Terminology used in advocacy is critical. Messaging such as “Family planning, through birth spacing, can help reduce maternal and infant-child mortality,” and “Islam and Christianity regard human life as sacred,” can be persuasive in religious advocacy for family planning. Important ideas can be rejected when terms offend the sensibilities of the targeted communities. Religious actors, charged with advocacy, can use the appropriate language to discuss the benefits of behavior change.
Dialogue within religious circles needs to move beyond them, especially to political and administrative leaders. Dialogue and cooperation between decision-makers, science, and religious actors are essential. This requires awareness of the critical role religious beliefs and leadership plays in social transformations. Early in the COVID-19 pandemic, CRSD promoted vaccination and advocated action by religious authorities, shaping behavior and saving lives. People’s trust in their religious leaders played critical parts.
The CRSD experience offers important learning.
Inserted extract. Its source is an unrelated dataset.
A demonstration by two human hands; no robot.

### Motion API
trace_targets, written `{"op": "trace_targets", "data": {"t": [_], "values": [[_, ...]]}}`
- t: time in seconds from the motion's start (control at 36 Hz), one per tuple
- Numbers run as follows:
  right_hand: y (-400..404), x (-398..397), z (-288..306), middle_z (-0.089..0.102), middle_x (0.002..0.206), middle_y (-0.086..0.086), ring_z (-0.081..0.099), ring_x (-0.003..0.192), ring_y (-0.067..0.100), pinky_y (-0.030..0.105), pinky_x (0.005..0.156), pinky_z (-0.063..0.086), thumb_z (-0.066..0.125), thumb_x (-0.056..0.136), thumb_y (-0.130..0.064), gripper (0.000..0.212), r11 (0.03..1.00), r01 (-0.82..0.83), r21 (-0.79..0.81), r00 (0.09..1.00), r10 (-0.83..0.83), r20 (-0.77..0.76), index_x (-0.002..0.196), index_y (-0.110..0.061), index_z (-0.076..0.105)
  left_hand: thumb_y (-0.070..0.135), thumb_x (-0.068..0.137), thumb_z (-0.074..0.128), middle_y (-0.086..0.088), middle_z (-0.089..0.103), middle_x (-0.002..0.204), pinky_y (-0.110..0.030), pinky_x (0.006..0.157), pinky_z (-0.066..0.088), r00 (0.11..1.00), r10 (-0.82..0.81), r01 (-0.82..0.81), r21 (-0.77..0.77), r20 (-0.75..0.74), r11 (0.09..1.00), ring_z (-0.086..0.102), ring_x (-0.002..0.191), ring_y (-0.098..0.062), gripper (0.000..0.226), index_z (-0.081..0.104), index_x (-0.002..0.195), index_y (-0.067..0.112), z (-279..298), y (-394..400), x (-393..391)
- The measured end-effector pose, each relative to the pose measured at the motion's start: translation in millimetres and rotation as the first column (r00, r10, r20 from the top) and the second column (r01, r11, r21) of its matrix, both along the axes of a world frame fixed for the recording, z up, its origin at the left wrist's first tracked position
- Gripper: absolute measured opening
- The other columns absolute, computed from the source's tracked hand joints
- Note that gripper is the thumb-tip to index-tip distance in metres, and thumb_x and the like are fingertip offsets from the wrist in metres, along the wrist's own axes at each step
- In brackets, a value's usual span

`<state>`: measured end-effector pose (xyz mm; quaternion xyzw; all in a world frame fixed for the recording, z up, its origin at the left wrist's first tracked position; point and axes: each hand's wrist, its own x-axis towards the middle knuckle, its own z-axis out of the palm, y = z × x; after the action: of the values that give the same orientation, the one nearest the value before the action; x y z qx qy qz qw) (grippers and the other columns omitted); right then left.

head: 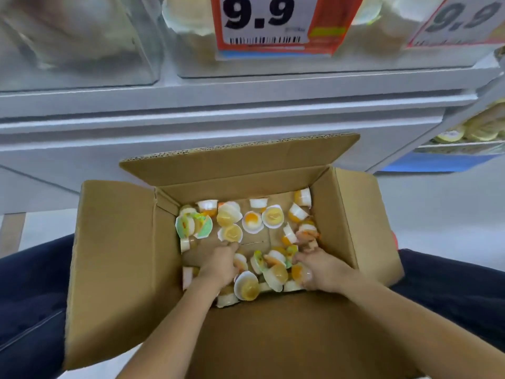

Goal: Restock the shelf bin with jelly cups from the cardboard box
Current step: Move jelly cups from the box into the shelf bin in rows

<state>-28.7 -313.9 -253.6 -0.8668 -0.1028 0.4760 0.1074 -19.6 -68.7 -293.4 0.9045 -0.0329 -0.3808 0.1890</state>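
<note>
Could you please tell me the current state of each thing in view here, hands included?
cardboard box: open, flaps spread, bottom partly bare.
jelly cups: loose, scattered, many tipped over.
left hand: inside box, curled around cups.
right hand: inside box, gathering cups.
shelf bin: above box, contents blurred.
price tag: mounted, reads 9.9.

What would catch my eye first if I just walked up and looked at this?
Probably the open cardboard box at the centre, with small yellow and white jelly cups scattered on its floor and both hands, left hand and right hand, gathering them. Above, a big red 9.9 price tag hangs on a clear shelf bin.
</note>
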Motion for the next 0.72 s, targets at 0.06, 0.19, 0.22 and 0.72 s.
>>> {"op": "trace_targets", "data": {"t": [0.06,0.19,0.22,0.72], "values": [[-2.6,-3.9,-4.5,0.039,0.141,0.004,0.034,0.13,0.023,0.032,0.106,0.035,0.064,0.084,-0.024,0.054,0.999,0.049,0.011,0.999,-0.049,0.006,0.133,-0.027,0.041,0.019,0.086,0.062,-0.005,0.047,0.134,-0.039,0.089,0.049,0.999,-0.032,0.032,0.011,-0.03,0.999,0.052,0.114,-0.028,0.047,0.047,0.131,0.017,-9.4,-4.7,-1.9],[-1.4,-8.7,-14.2,0.047,0.129,-0.001,0.039,0.123,0.02,0.031,0.098,0.04,0.072,0.077,-0.027,0.051,0.991,0.126,0.035,0.99,-0.128,0.064,0.12,-0.03,0.044,0.014,0.087,0.054,-0.005,0.04,0.142,-0.039,0.096,0.041,0.989,-0.145,0.143,0.088,0.016,0.986,0.048,0.118,-0.033,0.044,0.047,0.13,0.023,-20.0,-11.6,-2.7],[-0.1,-9.7,-16.4,0.048,0.127,-0.001,0.041,0.122,0.02,0.032,0.095,0.043,0.071,0.076,-0.028,0.05,0.993,0.115,0.02,0.989,-0.116,0.087,0.118,-0.03,0.043,0.013,0.087,0.053,-0.005,0.041,0.141,-0.038,0.097,0.038,0.989,-0.146,0.143,0.097,0.024,0.985,0.047,0.119,-0.033,0.044,0.048,0.129,0.023,-21.0,-11.6,-2.9],[26.1,19.9,78.8,0.062,0.11,0.015,0.061,0.099,0.028,0.038,0.086,0.054,0.054,0.093,-0.022,0.026,-0.212,0.957,0.198,-0.015,-0.72,-0.694,0.116,-0.013,0.061,0.015,0.078,0.07,-0.016,0.056,0.107,-0.036,0.072,0.049,0.657,0.507,-0.753,-0.449,-0.558,0.481,0.059,0.086,-0.025,0.039,0.049,0.111,0.018,99.0,-9.9,50.1]]}}
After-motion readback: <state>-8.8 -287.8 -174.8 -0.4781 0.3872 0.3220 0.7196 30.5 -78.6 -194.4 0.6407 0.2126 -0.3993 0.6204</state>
Some lessons are straightforward: respect for the distinctive approaches of different communities, avoiding traps of stereotypes and preconceived ideas, and a combination of patience and forward momentum. Less obvious are the practical importance of heeding diverse religious views, the careful processes needed to translate a broad willingness by government officials to engage with religious figures into operational strategies, and the merits of linking top down and more bottom up approaches. Senegal’s learning process is far from complete but it underscores the importance of strategic religious engagement—strategic in tailoring approaches to local context, religious in recognizing why diverse religious ideas and people played essential roles, and engagement as a respectful and active commitment to working together.